=== WHAT YOU SHOULD DO ===
Please print, exactly, only the lines in the entries below from the line that has "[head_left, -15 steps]" through the line that has "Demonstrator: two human". Pictures don't go in.

=== MATERIAL SHOWN ===
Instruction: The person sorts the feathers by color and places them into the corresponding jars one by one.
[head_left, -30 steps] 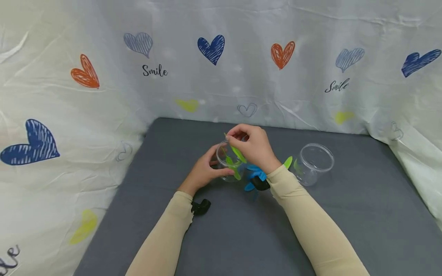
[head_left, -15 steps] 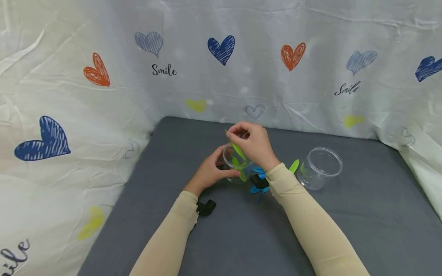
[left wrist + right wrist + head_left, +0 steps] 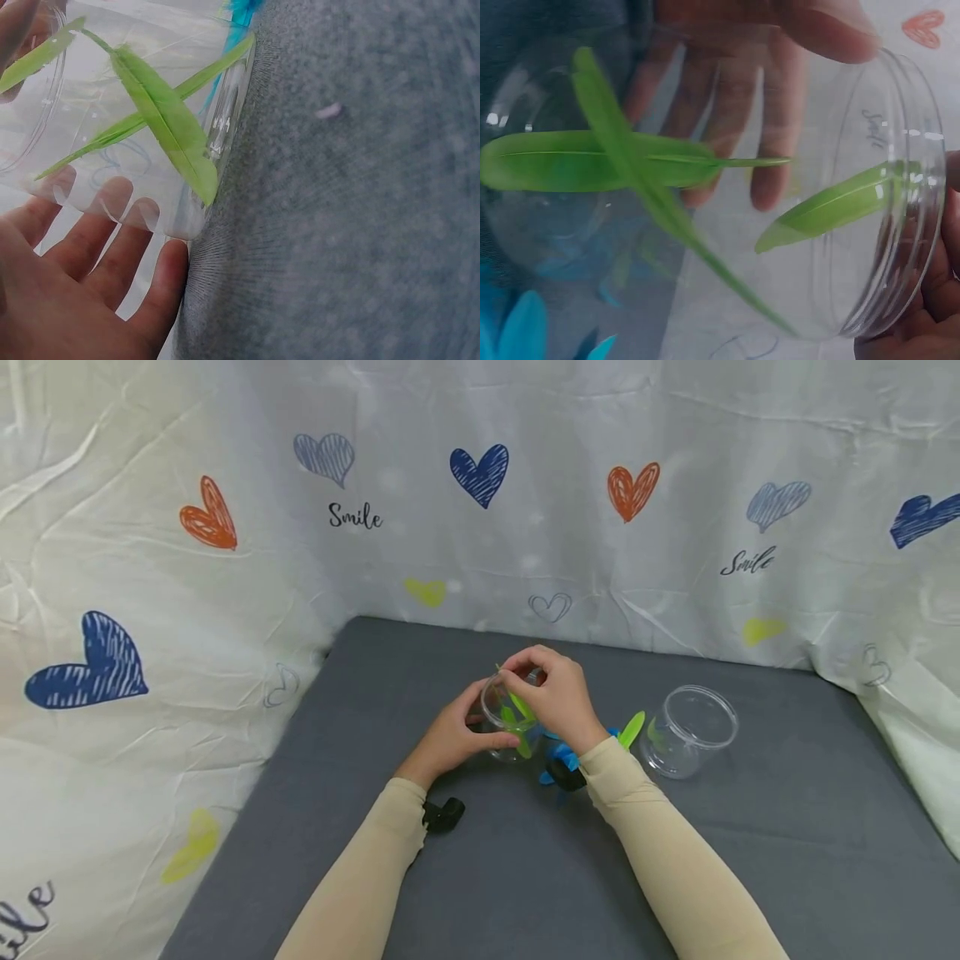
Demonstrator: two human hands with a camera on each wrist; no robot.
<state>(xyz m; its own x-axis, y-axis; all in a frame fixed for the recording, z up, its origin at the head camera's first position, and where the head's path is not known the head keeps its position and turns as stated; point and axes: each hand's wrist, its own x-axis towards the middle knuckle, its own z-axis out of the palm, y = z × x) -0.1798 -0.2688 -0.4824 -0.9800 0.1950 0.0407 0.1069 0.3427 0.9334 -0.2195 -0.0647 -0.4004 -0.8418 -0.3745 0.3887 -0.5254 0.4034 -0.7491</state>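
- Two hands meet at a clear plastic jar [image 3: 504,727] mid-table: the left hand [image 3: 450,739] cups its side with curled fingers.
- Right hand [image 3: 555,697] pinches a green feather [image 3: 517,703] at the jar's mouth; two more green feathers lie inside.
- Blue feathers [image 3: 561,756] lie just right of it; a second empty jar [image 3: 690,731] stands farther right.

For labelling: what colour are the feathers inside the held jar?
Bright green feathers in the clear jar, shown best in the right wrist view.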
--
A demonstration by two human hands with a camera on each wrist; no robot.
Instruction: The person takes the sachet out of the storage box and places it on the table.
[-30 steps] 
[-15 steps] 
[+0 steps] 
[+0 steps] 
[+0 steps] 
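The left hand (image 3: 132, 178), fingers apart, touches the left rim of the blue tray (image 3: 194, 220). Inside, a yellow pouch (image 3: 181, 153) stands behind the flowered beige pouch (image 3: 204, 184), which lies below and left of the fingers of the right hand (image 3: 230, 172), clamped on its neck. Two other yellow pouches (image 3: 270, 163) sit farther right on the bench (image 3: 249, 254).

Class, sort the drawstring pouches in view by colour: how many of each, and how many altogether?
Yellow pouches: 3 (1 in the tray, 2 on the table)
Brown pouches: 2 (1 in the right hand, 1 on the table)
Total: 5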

=== WRITTEN RESPONSE ===
[head_left, -15 steps] 
[left wrist + right wrist + head_left, +0 steps] 
Demonstrator: two human hands with a camera on each wrist; no robot.

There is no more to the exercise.